Requirement –
Each line from the first down to the one containing "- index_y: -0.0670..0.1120" should be returned exactly as it appears below.
··· Extracted information
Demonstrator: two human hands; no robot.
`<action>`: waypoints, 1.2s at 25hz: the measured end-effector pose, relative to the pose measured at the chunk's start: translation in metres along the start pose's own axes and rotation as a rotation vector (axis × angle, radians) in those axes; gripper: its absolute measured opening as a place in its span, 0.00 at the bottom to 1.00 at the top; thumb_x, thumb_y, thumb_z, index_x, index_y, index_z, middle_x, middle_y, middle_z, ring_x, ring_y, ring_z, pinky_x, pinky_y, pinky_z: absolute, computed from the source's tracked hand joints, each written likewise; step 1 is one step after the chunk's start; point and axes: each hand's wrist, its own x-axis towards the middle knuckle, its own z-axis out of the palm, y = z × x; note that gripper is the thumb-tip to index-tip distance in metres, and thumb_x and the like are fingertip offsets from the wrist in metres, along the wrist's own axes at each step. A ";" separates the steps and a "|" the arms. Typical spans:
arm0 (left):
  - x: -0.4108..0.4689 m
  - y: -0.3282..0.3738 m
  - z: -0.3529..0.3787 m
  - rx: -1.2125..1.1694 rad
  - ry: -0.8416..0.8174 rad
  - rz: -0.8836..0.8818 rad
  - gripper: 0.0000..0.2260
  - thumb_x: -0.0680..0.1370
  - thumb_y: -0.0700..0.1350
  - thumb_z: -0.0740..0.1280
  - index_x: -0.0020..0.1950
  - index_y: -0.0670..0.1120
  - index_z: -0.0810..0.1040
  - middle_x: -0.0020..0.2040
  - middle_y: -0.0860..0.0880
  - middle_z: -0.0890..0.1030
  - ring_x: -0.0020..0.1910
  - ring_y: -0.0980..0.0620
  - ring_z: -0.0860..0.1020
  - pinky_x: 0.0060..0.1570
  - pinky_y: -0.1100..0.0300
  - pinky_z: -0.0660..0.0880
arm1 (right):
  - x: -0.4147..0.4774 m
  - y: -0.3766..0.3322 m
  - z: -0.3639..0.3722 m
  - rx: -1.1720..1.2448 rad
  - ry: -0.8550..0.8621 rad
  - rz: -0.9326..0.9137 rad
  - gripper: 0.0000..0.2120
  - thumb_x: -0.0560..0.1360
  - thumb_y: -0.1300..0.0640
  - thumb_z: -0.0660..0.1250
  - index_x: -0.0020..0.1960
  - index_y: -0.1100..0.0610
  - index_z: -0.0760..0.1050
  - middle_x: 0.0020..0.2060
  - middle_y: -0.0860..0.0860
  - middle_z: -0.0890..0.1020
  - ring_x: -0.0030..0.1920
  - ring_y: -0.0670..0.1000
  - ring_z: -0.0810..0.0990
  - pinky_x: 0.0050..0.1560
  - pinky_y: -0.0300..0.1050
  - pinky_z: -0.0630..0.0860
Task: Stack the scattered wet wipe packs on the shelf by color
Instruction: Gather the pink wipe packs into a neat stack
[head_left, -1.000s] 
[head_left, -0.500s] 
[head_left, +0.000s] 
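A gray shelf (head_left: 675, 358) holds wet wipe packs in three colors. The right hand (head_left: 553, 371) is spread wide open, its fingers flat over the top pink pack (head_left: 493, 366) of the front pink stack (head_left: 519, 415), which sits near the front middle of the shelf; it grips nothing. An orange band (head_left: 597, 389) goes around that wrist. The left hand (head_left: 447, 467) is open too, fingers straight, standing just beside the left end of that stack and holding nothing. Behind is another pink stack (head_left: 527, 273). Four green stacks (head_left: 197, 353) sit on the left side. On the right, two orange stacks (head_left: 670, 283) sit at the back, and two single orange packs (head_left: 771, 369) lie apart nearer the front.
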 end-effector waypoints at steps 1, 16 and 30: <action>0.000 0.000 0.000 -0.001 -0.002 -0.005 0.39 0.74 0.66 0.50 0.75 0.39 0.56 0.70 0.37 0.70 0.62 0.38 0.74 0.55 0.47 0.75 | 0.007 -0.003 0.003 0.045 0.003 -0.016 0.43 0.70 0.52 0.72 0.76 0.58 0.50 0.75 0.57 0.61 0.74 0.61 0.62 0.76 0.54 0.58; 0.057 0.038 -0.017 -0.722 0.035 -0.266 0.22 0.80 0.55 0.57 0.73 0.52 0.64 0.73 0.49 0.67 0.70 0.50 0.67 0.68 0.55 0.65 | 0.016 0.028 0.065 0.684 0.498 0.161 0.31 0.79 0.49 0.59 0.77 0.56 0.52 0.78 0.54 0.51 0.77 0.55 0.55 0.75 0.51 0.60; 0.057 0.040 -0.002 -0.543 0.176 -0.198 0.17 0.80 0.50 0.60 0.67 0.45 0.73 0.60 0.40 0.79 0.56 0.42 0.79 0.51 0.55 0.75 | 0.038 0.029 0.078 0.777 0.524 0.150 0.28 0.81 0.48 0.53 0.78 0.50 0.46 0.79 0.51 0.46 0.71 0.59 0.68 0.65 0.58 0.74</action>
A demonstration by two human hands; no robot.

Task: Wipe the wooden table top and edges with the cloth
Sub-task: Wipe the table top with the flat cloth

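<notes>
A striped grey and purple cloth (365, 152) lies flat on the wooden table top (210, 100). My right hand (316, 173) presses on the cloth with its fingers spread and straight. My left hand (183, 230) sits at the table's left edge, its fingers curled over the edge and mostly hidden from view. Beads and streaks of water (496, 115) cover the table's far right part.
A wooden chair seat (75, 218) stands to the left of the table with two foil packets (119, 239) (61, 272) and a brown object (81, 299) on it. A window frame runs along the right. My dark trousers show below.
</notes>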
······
Reply to the exercise –
Demonstrator: two human hands; no robot.
`<action>`: waypoints, 1.2s at 25hz: the measured end-effector pose, relative to the pose measured at the chunk's start: translation in metres along the start pose's own axes and rotation as a rotation vector (axis × angle, radians) in those axes; gripper: its absolute measured opening as a place in its span, 0.00 at the bottom to 1.00 at the top; thumb_x, thumb_y, thumb_z, index_x, index_y, index_z, middle_x, middle_y, middle_z, ring_x, ring_y, ring_z, pinky_x, pinky_y, pinky_z: absolute, computed from the source's tracked hand joints, each written likewise; step 1 is one step after the chunk's start; point and axes: each hand's wrist, its own x-axis towards the middle knuckle, its own z-axis out of the palm, y = z × x; note that gripper is the thumb-tip to index-tip distance in metres, and thumb_x and the like are fingertip offsets from the wrist in metres, along the wrist's own axes at each step. A ";" separates the steps and a "|" the arms. Typical spans:
arm0 (left):
  - x: -0.4108..0.4689 m
  - y: -0.3282..0.3738 m
  - z: -0.3529..0.3787 m
  - rx: -1.2125..1.1694 rad
  - ry: -0.8416..0.8174 rad
  - rz: -0.8836..0.8818 rad
  - gripper: 0.0000..0.2260
  - thumb_x: -0.0680..0.1370
  - thumb_y: -0.0700..0.1350
  - thumb_z: -0.0740..0.1280
  - index_x: -0.0020..0.1950
  - index_y: -0.0670..0.1120

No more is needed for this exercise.